**REQUIREMENT**. If a line below includes the string "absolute", copy it.

**DATASET EXCERPT**.
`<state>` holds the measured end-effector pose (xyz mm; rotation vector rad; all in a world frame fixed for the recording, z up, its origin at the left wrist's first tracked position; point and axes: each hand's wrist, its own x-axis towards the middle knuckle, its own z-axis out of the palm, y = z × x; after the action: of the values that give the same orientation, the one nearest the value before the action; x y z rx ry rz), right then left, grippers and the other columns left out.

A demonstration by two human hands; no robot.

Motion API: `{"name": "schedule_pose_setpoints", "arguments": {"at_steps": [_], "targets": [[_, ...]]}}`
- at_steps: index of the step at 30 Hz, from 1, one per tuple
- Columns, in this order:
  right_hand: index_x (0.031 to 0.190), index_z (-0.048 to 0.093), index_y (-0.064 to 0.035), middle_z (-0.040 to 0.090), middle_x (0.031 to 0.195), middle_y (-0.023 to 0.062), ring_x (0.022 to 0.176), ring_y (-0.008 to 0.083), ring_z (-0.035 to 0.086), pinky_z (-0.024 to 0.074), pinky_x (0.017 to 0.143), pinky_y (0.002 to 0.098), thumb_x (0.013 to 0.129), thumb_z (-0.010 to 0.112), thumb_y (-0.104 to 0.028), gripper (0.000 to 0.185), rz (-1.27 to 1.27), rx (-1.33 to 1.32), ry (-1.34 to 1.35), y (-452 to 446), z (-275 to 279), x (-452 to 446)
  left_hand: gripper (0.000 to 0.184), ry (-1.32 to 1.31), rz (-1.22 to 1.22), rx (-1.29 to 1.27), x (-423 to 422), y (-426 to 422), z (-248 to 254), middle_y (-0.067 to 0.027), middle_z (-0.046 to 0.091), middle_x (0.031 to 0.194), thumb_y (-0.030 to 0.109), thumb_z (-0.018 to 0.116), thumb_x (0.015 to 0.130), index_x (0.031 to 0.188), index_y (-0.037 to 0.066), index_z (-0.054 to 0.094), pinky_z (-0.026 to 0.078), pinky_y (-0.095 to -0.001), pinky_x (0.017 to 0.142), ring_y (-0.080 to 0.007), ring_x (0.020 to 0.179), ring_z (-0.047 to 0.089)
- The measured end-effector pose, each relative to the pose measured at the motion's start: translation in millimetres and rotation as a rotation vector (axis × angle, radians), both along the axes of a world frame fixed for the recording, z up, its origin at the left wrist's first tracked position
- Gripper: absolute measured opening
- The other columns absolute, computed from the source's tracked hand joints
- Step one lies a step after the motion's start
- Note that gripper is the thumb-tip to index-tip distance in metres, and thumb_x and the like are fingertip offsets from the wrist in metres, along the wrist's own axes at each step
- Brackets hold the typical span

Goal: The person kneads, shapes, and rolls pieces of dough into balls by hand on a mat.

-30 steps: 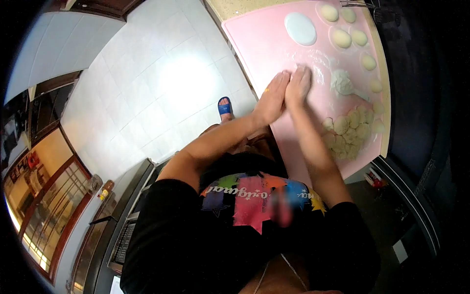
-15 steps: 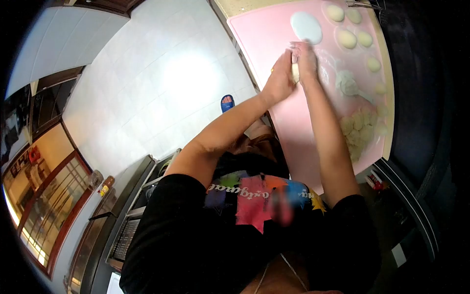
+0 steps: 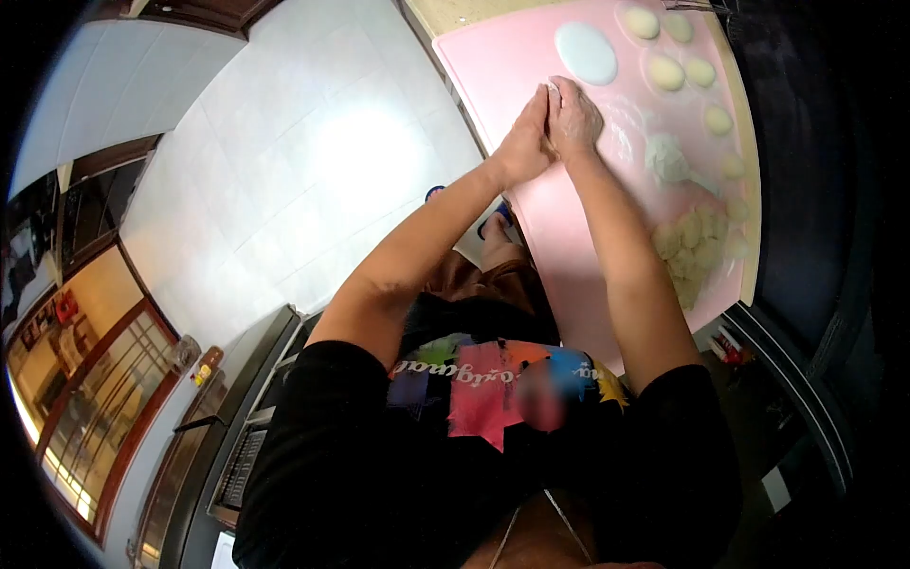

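Pale tiles cover the floor [image 3: 265, 190] of what looks like a kitchen, with a pink pastry mat [image 3: 512, 76] spread beside it. Over the mat, the left hand [image 3: 526, 142] and right hand [image 3: 574, 121] meet palm to palm, fingers drawn together; whether they enclose anything is hidden. Off to the right lies a cluster of flattened dough pieces [image 3: 692, 251]; just beyond the fingertips, a smooth pale disc [image 3: 586, 53]; then a small flour mound [image 3: 667, 161]. Round dough balls [image 3: 666, 72] sit along the mat's far right side. They look light, soft and easily dented, perhaps tacky where unfloured; best cupped low around the sides.
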<state>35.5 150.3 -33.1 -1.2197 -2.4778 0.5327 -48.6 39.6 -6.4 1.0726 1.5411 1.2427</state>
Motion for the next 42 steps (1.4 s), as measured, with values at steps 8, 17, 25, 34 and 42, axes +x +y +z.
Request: {"name": "schedule_pose_setpoints", "arguments": {"at_steps": [8, 17, 25, 34, 42], "targets": [[0.12, 0.058, 0.0023, 0.064, 0.105, 0.0243, 0.1, 0.0395, 0.06, 0.0463, 0.094, 0.0483, 0.099, 0.051, -0.03, 0.039, -0.296, -0.16, 0.334, -50, 1, 24, 0.093, 0.305, 0.047, 0.087, 49, -49, -1, -0.0308, 0.037, 0.148, -0.004, 0.07, 0.072, 0.15, -0.011, 0.02, 0.028, -0.0464, 0.119, -0.0447, 0.139, 0.036], [0.119, 0.061, -0.008, 0.067, 0.116, 0.0182, 0.11, 0.0348, 0.062, 0.0474, 0.092, 0.048, 0.097, 0.055, -0.03, 0.031, -0.013, 0.076, 0.032, -9, -2, -2, 0.072, 0.289, 0.148, -0.125, 2, -34, 11, -0.0257, 0.053, 0.125, 0.008, 0.077, 0.074, 0.14, 0.005, 0.047, 0.046, -0.0451, 0.101, -0.0404, 0.119, 0.052], [0.116, 0.063, -0.0032, 0.064, 0.092, 0.0133, 0.089, 0.0283, 0.062, 0.0495, 0.085, 0.0393, 0.102, 0.048, -0.04, 0.042, -0.308, -0.765, 0.406, -17, 22, 4, 0.056, 0.342, 0.216, -0.17, 29, -38, 16, -0.0208, 0.057, 0.116, 0.006, 0.078, 0.072, 0.124, 0.001, 0.057, 0.048, -0.0438, 0.095, -0.0374, 0.108, 0.054], [0.123, 0.057, -0.0058, 0.064, 0.122, 0.0178, 0.113, 0.0368, 0.06, 0.04, 0.1, 0.0491, 0.098, 0.052, -0.024, 0.031, -0.167, 0.08, 0.121, -34, 1, 2, 0.061, 0.206, 0.176, -0.127, 11, -53, 4, -0.0229, 0.058, 0.119, 0.006, 0.076, 0.074, 0.13, -0.002, 0.053, 0.049, -0.0431, 0.096, -0.0378, 0.114, 0.052], [0.118, 0.064, -0.0061, 0.069, 0.108, 0.0194, 0.099, 0.0357, 0.065, 0.0485, 0.09, 0.0442, 0.101, 0.046, -0.044, 0.045, 0.09, -0.154, -0.103, 11, 18, -15, 0.048, 0.356, 0.222, -0.28, 8, -8, 22, -0.0202, 0.06, 0.116, 0.016, 0.079, 0.074, 0.116, 0.0, 0.063, 0.052, -0.0433, 0.087, -0.0344, 0.101, 0.059]]}}
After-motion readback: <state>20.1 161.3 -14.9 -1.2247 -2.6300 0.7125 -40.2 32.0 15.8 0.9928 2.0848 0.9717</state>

**TASK OUTPUT**.
- Gripper: absolute measured opening
- The other columns absolute, computed from the source's tracked hand joints

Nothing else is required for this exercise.